Search the material for "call" and show all lines that contain it.

----- SUPPLIED MATERIAL

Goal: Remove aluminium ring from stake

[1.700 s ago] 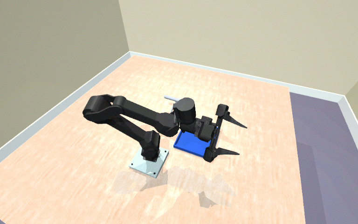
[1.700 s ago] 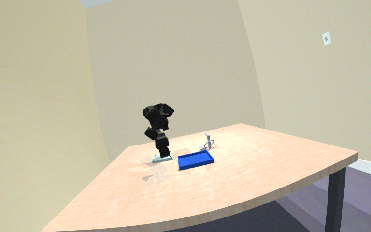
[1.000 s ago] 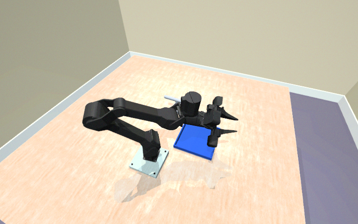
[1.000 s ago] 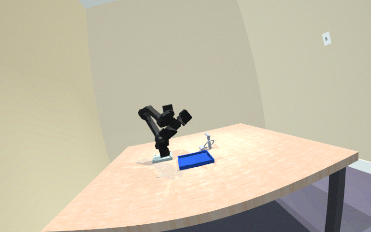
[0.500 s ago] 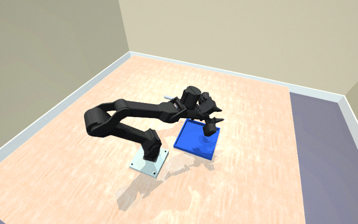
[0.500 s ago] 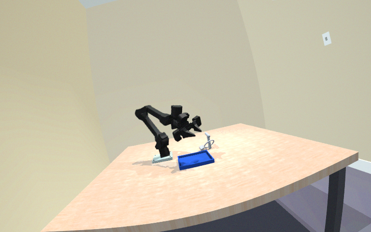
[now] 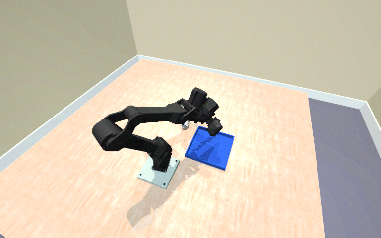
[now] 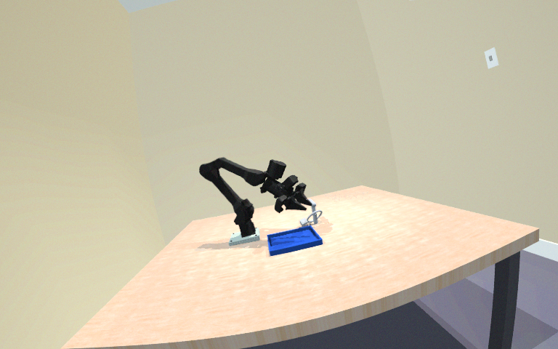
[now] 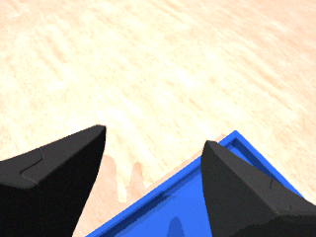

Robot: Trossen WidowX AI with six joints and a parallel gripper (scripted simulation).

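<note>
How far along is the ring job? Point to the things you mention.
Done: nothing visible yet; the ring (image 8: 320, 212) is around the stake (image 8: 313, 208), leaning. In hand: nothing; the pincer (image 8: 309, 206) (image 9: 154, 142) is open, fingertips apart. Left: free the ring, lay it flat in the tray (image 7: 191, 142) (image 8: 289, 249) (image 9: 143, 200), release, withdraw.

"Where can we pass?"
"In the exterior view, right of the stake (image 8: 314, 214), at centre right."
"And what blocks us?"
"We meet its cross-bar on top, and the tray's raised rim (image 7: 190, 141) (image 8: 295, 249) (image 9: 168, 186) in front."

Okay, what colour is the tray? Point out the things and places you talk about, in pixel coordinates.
Plain blue, the tray (image 7: 209, 164) (image 8: 295, 247) (image 9: 148, 197); the top view shows it best.
</note>
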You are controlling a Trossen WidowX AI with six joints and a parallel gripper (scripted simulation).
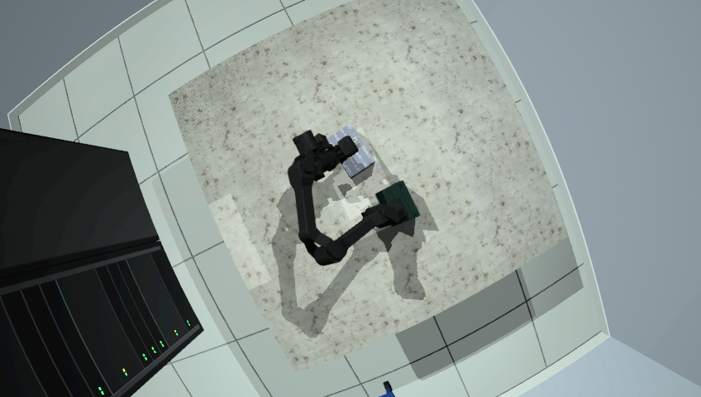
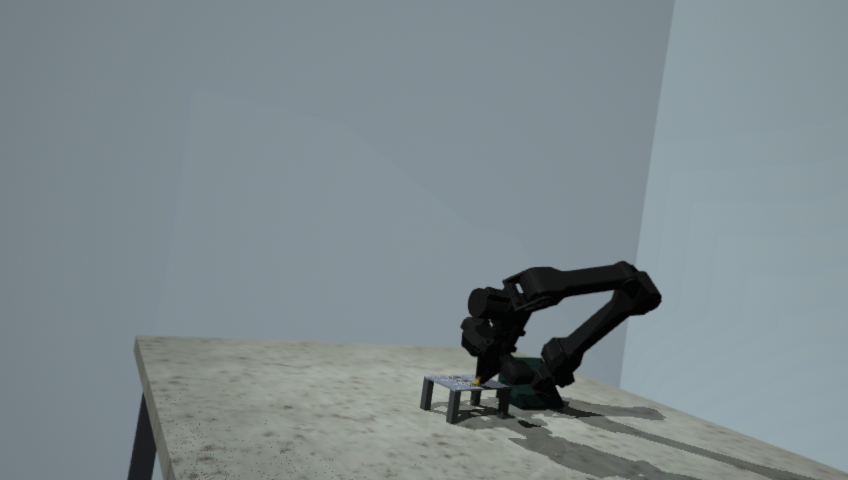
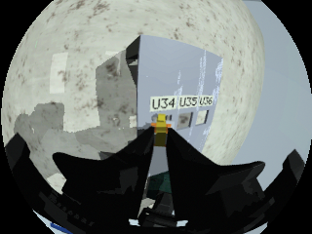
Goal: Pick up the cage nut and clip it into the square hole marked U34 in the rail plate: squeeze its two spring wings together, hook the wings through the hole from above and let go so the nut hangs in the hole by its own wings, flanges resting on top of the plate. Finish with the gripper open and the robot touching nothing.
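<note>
The rail plate (image 1: 361,161) (image 2: 440,382) (image 3: 171,63) is a grey-blue raised plate on short dark legs. In the wrist view its labels U34, U35 and U36 stand in a row, with square holes below them. My gripper (image 3: 160,132) (image 2: 479,382) is shut on the cage nut (image 3: 160,137) (image 2: 476,381), which is yellow with orange at its sides. The nut is at the U34 hole, just below the U34 label (image 3: 163,103), and covers most of that hole. Whether its wings are inside the hole is hidden. In the top view the arm hides the fingertips.
The U35 hole (image 3: 184,120) and the U36 hole (image 3: 201,117) lie beside the nut. The arm's dark green base (image 1: 410,203) (image 2: 535,397) stands near the plate on the speckled table (image 1: 442,122) (image 2: 267,404). A black server rack (image 1: 64,196) stands beyond the table's left edge.
</note>
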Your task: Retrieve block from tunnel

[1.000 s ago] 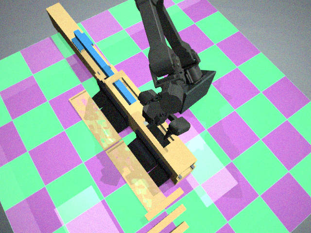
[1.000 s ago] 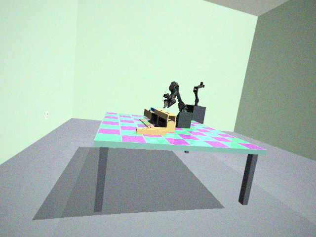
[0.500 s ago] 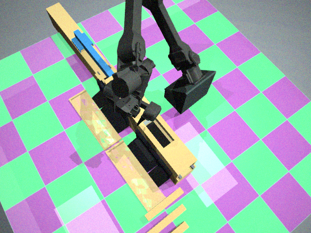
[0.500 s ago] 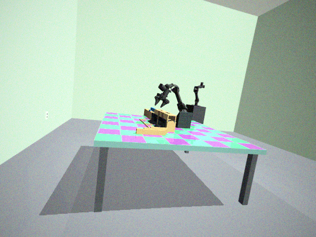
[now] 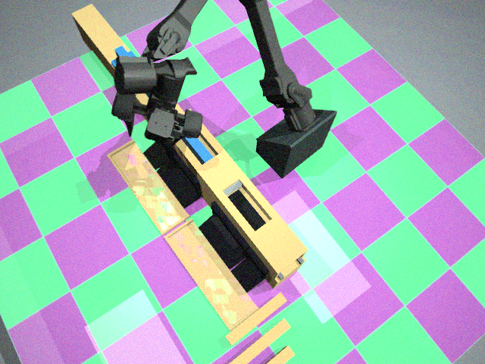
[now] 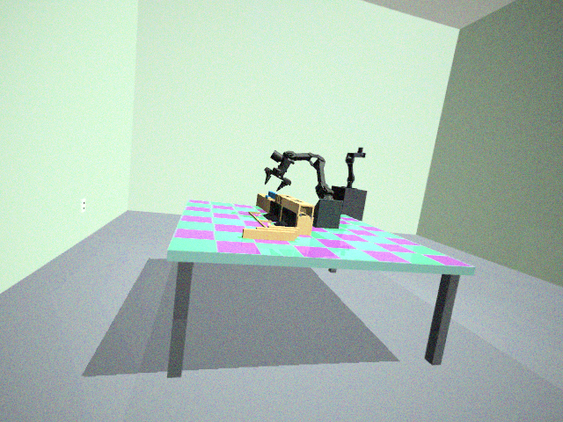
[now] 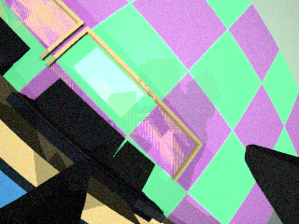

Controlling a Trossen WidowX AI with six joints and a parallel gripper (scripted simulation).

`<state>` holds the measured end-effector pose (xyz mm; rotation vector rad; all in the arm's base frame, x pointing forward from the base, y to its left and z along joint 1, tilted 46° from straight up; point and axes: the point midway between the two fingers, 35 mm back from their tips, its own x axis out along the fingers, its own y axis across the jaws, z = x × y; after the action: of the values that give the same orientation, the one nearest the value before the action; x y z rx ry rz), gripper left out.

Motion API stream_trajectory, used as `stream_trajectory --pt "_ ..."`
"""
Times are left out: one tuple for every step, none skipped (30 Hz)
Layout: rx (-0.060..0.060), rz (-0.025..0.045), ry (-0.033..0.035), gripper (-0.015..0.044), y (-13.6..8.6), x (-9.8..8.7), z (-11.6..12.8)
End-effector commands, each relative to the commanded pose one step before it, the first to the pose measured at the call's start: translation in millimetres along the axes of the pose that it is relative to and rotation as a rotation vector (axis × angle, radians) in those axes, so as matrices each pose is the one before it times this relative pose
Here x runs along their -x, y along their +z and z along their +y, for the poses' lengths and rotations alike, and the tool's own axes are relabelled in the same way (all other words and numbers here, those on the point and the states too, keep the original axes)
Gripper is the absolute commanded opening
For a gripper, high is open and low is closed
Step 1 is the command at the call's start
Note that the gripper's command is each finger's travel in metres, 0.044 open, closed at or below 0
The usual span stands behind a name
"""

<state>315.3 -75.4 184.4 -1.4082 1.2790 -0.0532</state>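
The tan covered tunnel [image 5: 283, 244] [image 6: 305, 222] [image 7: 16, 147] has open windows in its top. A blue strip [image 5: 200, 152] [image 7: 8, 187] of the sliding cage shows in one window. A blue part [image 5: 124, 52] [image 6: 273, 194] stands up over the tan channel beyond the tunnel, partly hidden by the arm. The other window shows a dark inside and a grey patch [image 5: 233, 188] at one end; I cannot tell what it is. No block can be made out. My gripper [image 6: 272, 185] [image 7: 170, 162] is open and empty, tilted, above the tunnel's channel-side part and the black pieces.
Black pieces [image 5: 178, 183] [image 5: 223, 239] stand along the tunnel's side. Two tan-framed clear panels [image 5: 146, 188] [image 5: 209, 272] lie beyond them. Several tan bars [image 5: 256, 319] lie off the tunnel's near end. The arm's dark base [image 5: 299, 141] [image 6: 328, 213] stands on the opposite side.
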Motion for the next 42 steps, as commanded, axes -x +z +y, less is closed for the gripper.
stream_trajectory --pt "0.1263 0.06276 -0.03592 0.0440 -57.95 6.73 -37.14" --pt "0.0523 0.02468 0.01041 0.0440 -12.25 -2.21 0.12" --pt "0.0679 0.02560 0.01584 0.0440 -9.86 -2.79 3.15" --pt "0.0680 0.02418 0.01795 0.0440 -9.49 -2.80 3.97" --pt "0.0681 0.02259 0.01994 0.0440 -9.05 -2.82 4.75" --pt "0.0682 0.02084 0.02179 0.0440 -8.54 -2.83 5.48" --pt "0.0684 0.01893 0.02349 0.0440 -7.98 -2.84 6.16" --pt "0.0685 0.01689 0.02502 0.0440 -7.36 -2.85 6.79" --pt "0.0686 0.01472 0.02637 0.0440 -6.69 -2.86 7.36" --pt "0.0564 0.01039 0.02252 0.0440 -4.92 -2.38 6.44" --pt "0.0343 0.00553 0.01399 0.0440 -2.70 -1.47 4.08" --pt "0.0114 0.00171 0.00471 0.0440 -0.84 -0.50 1.39" --pt "0.0000 0.00000 0.00000 0.0440 0.00 0.00 0.00" --pt "0.0000 0.00000 0.00000 0.0440 0.00 0.00 0.00" --pt "0.0000 0.00000 0.00000 0.0440 0.00 0.00 0.00" --pt "0.0000 0.00000 0.00000 0.0440 0.00 0.00 0.00" --pt "0.0000 0.00000 0.00000 0.0440 0.00 0.00 0.00" --pt "0.0000 0.00000 0.00000 0.0440 0.00 0.00 0.00" --pt "0.0000 0.00000 0.00000 0.0440 0.00 0.00 0.00" --pt "0.0000 0.00000 0.00000 0.0440 0.00 0.00 0.00" --pt "0.0000 -0.00005 0.00002 0.0440 0.06 -0.25 0.02" --pt "0.0000 -0.00009 0.00004 0.0440 0.12 -0.51 0.05" --pt "-0.0001 -0.00012 0.00006 0.0440 0.17 -0.74 0.07" --pt "-0.0001 -0.00015 0.00008 0.0440 0.22 -0.98 0.09" --pt "-0.0001 -0.00017 0.00009 0.0440 0.28 -1.21 0.12" --pt "-0.0001 -0.00018 0.00009 0.0440 0.32 -1.43 0.15" --pt "-0.0001 -0.00017 0.00008 0.0440 0.34 -1.54 0.18" --pt "-0.0001 -0.00014 0.00007 0.0440 0.34 -1.57 0.19" --pt "-0.0001 -0.00011 0.00006 0.0440 0.33 -1.57 0.20" --pt "-0.0001 -0.00008 0.00004 0.0440 0.33 -1.57 0.21" --pt "-0.0001 -0.00005 0.00003 0.0440 0.32 -1.56 0.22" --pt "0.0000 -0.00002 0.00002 0.0440 0.32 -1.56 0.23" --pt "0.0000 0.00001 0.00000 0.0440 0.31 -1.56 0.25" --pt "0.0000 0.00004 -0.00001 0.0440 0.30 -1.56 0.26" --pt "0.0000 0.00007 -0.00002 0.0440 0.30 -1.55 0.27" --pt "0.0000 0.00010 -0.00003 0.0440 0.29 -1.55 0.28" --pt "0.0000 0.00014 -0.00004 0.0440 0.29 -1.55 0.29" --pt "0.0000 0.00017 -0.00005 0.0440 0.28 -1.55 0.30" --pt "0.0000 0.00020 -0.00007 0.0440 0.28 -1.54 0.32" --pt "0.0000 0.00023 -0.00008 0.0440 0.27 -1.54 0.33" --pt "0.0000 0.00026 -0.00009 0.0440 0.27 -1.54 0.34" --pt "0.0001 0.00029 -0.00010 0.0440 0.26 -1.53 0.35"
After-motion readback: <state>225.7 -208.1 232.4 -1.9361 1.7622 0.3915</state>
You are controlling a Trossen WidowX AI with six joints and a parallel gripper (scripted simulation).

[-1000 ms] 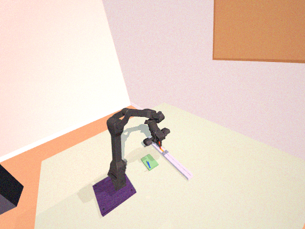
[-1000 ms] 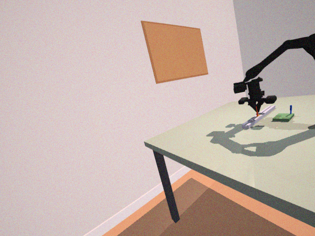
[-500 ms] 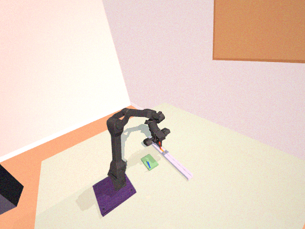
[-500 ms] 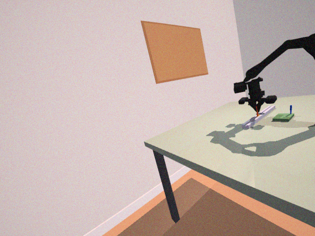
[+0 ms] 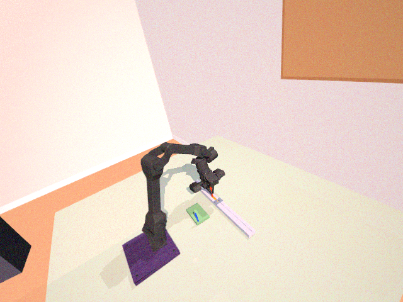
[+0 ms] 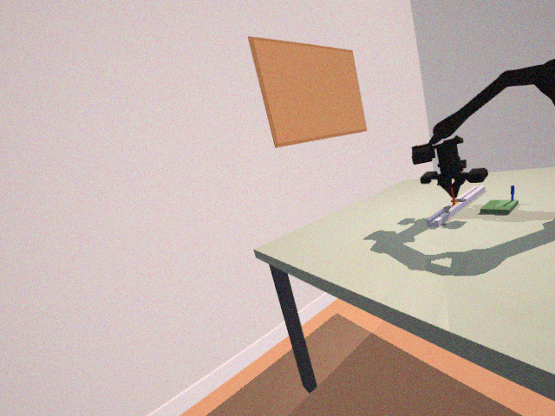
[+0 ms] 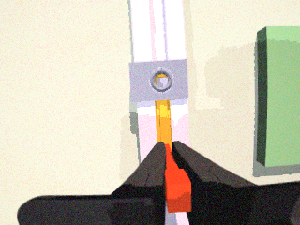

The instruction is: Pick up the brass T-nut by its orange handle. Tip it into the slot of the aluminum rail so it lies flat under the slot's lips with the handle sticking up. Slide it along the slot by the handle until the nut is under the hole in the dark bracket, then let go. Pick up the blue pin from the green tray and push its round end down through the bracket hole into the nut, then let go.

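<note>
My gripper (image 5: 212, 194) (image 6: 453, 198) (image 7: 168, 148) is shut on the orange handle (image 7: 178, 189) of the T-nut, which sticks up between the fingertips. The brass T-nut (image 7: 163, 123) lies in the slot of the aluminum rail (image 5: 235, 219) (image 6: 470, 195) (image 7: 179, 33). Its front end reaches under the bracket (image 5: 217, 201) (image 7: 141, 82), and some brass shows through part of the bracket hole. The blue pin (image 5: 196, 216) (image 6: 512, 192) stands up from the green tray (image 5: 203, 219) (image 6: 495, 207) (image 7: 283, 103); it is outside the wrist view.
The tray lies beside the rail, between it and the arm's purple base (image 5: 149, 263). The rail runs on past the bracket. The table edge (image 6: 358, 302) is at the front in the exterior view, and a brown board (image 5: 341, 39) (image 6: 313, 94) hangs on the wall.
</note>
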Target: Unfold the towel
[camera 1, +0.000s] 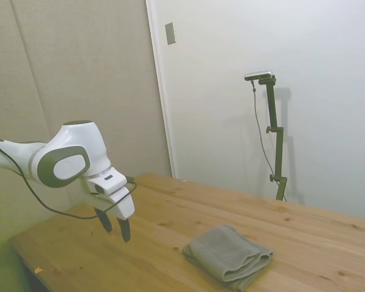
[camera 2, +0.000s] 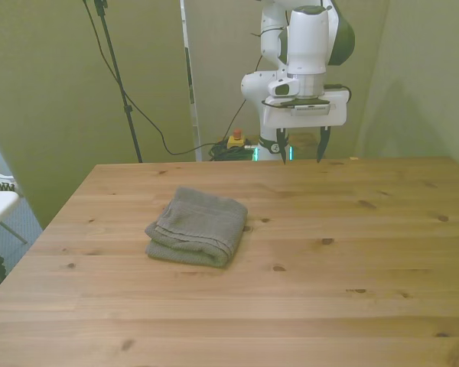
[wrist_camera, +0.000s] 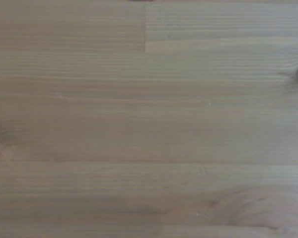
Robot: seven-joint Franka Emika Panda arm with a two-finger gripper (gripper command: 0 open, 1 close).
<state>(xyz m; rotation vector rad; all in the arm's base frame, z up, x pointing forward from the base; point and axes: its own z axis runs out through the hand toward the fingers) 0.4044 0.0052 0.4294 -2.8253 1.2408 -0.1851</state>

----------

**EXERCISE SOLUTION**
End-effector commands, each relative to the commanded pose one step before it, the first to the pose measured at the call's start: translation in millimetres along the axes of the pose that it is relative to and rotation as a rotation vector (axis × angle, radians) in those axes, so as matrices each pose is the one before it times this relative pose
Step 1 is the command at the call's start

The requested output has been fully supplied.